*About this task*
Extract the lines from the first line of the records below through the line containing "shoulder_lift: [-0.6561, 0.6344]", inclusive, and reproduce them exactly as written.
------ Entries provided
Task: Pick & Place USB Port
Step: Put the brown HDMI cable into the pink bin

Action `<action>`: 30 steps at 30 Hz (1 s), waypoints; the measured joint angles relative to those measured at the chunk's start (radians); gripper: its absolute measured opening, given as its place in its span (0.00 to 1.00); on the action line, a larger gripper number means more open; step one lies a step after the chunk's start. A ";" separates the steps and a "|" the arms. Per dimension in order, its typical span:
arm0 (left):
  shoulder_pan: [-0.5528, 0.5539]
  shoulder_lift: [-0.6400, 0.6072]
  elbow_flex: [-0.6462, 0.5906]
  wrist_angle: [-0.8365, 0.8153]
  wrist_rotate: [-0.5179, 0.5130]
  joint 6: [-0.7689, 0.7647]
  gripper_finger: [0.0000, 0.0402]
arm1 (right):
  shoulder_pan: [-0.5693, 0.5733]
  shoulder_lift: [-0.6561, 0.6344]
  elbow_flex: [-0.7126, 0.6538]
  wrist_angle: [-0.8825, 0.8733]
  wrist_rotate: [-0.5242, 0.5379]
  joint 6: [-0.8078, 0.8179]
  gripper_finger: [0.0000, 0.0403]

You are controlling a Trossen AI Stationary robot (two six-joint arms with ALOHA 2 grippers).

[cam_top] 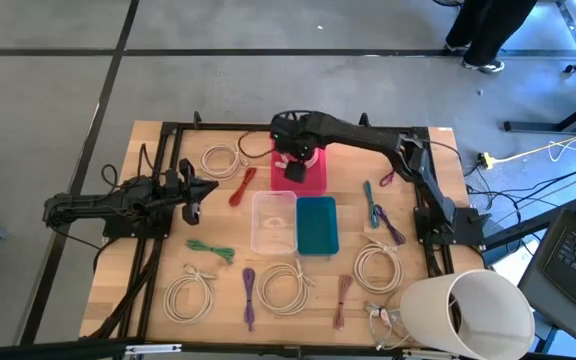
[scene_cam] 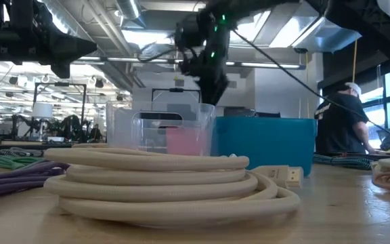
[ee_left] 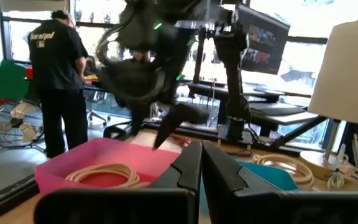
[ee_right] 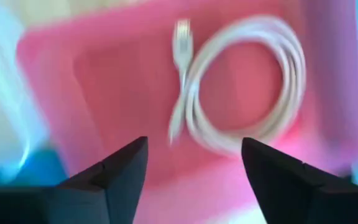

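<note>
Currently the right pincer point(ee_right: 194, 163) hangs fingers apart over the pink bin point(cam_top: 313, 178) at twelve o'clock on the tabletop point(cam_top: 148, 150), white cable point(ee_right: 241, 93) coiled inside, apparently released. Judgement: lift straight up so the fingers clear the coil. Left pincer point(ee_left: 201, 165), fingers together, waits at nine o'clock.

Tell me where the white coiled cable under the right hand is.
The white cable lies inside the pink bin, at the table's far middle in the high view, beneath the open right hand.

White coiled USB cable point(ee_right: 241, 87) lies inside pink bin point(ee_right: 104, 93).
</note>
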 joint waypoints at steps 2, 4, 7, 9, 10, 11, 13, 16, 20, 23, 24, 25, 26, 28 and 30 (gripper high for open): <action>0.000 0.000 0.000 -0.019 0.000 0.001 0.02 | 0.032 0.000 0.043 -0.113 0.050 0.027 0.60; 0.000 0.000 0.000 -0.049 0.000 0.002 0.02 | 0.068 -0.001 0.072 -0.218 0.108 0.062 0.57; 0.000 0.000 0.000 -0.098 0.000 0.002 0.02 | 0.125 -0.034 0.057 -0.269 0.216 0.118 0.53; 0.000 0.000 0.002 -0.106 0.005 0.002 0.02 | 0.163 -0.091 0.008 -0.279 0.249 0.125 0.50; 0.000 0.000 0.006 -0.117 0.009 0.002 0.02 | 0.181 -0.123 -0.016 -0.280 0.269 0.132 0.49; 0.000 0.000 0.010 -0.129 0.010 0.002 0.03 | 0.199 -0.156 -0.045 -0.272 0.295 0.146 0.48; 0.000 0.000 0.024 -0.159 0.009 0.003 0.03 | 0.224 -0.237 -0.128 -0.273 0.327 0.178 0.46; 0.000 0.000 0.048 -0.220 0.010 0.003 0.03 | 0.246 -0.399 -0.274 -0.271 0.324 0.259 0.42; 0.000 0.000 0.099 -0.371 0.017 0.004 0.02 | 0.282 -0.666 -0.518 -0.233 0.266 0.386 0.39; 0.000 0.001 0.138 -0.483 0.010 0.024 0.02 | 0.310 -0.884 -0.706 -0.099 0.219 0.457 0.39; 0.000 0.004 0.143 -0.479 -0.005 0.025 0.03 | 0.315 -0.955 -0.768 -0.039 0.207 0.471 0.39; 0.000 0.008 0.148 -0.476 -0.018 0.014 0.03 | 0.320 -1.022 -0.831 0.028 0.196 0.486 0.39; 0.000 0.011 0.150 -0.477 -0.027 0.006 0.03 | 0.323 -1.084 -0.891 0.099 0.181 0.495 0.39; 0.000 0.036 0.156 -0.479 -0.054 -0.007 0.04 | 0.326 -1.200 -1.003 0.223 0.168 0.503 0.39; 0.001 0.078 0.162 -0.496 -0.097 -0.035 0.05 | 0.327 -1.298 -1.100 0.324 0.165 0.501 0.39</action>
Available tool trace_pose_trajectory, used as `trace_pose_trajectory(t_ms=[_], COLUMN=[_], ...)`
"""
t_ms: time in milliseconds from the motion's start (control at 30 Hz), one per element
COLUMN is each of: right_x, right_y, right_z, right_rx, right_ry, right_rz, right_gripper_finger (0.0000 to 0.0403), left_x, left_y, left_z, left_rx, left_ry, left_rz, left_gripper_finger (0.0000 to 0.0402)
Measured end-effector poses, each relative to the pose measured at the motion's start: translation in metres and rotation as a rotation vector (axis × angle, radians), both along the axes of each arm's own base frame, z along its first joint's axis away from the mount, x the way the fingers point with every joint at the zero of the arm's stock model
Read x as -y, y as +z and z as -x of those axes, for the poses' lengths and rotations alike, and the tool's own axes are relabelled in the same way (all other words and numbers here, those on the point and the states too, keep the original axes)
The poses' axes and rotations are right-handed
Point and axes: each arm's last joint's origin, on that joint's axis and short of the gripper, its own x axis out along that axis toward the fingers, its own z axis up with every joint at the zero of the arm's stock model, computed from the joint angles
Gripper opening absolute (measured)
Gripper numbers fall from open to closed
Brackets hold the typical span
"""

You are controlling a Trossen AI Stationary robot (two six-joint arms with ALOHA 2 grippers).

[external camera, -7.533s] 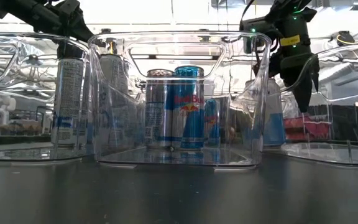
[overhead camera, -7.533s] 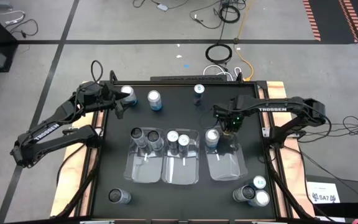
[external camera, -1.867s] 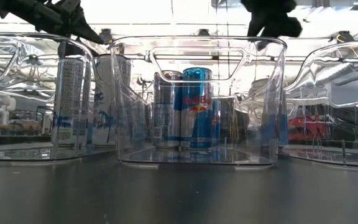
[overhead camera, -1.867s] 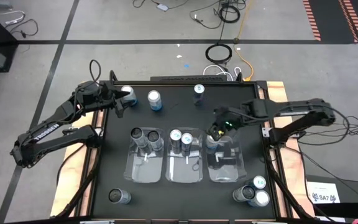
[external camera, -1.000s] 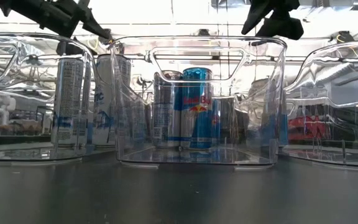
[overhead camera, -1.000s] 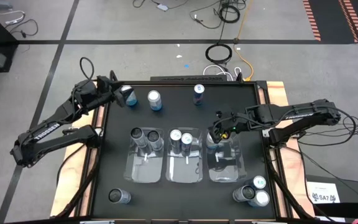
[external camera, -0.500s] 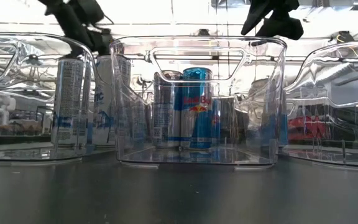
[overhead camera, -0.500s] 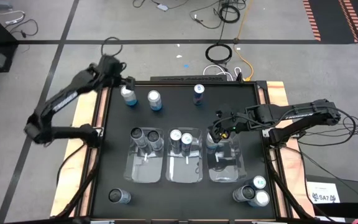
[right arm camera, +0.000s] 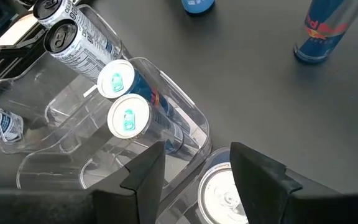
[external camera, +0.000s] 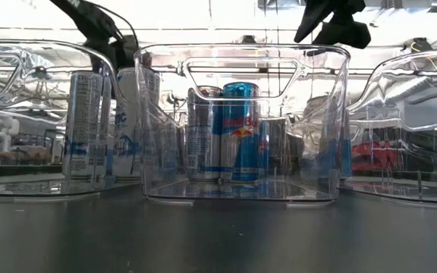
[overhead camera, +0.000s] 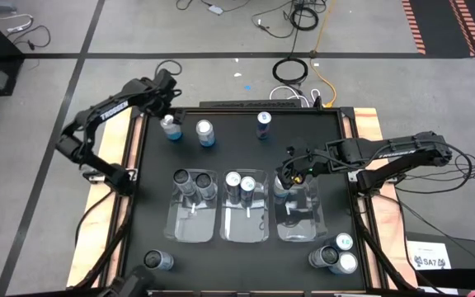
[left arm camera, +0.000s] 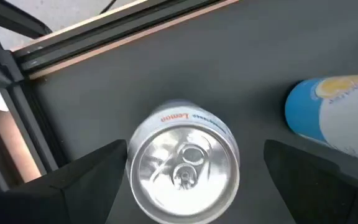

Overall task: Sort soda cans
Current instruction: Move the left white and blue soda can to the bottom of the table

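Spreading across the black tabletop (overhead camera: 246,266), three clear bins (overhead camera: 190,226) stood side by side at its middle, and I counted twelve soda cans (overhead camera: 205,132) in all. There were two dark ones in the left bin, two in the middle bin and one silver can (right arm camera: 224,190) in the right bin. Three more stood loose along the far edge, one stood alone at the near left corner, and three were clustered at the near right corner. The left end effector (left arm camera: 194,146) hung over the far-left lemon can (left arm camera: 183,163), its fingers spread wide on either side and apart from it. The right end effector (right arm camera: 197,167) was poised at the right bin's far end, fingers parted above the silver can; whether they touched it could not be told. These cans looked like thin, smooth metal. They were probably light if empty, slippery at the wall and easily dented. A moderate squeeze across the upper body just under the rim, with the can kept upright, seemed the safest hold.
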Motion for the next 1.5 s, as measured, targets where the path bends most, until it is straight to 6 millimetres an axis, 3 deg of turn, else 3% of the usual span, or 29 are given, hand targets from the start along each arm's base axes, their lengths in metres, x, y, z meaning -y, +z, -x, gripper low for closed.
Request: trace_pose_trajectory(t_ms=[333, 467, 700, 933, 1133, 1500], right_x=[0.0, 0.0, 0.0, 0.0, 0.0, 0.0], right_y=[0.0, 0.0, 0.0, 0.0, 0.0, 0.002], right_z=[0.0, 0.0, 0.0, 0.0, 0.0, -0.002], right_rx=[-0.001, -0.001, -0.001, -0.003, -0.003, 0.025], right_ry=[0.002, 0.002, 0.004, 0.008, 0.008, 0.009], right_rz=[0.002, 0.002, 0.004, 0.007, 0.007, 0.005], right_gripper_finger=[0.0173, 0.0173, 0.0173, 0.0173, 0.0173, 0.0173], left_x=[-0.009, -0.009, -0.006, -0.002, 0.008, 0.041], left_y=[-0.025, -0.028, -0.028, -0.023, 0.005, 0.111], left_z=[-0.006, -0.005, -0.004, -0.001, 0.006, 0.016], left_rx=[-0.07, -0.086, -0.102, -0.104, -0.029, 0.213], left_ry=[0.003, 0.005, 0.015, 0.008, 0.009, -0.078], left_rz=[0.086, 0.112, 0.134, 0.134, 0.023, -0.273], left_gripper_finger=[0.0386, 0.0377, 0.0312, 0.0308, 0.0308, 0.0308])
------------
*Expected output*
Task: Pick & Place USB Port
Step: Put the brown HDMI cable into the pink bin

Action `<action>`: 30 steps at 30 Hz (1 s), waypoints; the measured joint angles relative to those measured at the chunk's start (radians); gripper: its absolute measured opening, given as its place in its span (0.00 to 1.00); on the action line, a larger gripper number means more open; step one lies a step after the chunk's start. A ";" separates the steps and a "|" the arms. Per dimension in order, its typical span:
arm0 (left):
  shoulder_pan: [-0.5528, 0.5539]
  shoulder_lift: [-0.6400, 0.6072]
  elbow_flex: [-0.6462, 0.5906]
  wrist_angle: [-0.8365, 0.8153]
  wrist_rotate: [-0.5179, 0.5130]
  joint 6: [-0.7689, 0.7647]
  gripper_finger: [0.0000, 0.0402]
arm1 (right):
  shoulder_pan: [-0.5693, 0.5733]
  shoulder_lift: [-0.6561, 0.6344]

There is nothing further to this exercise.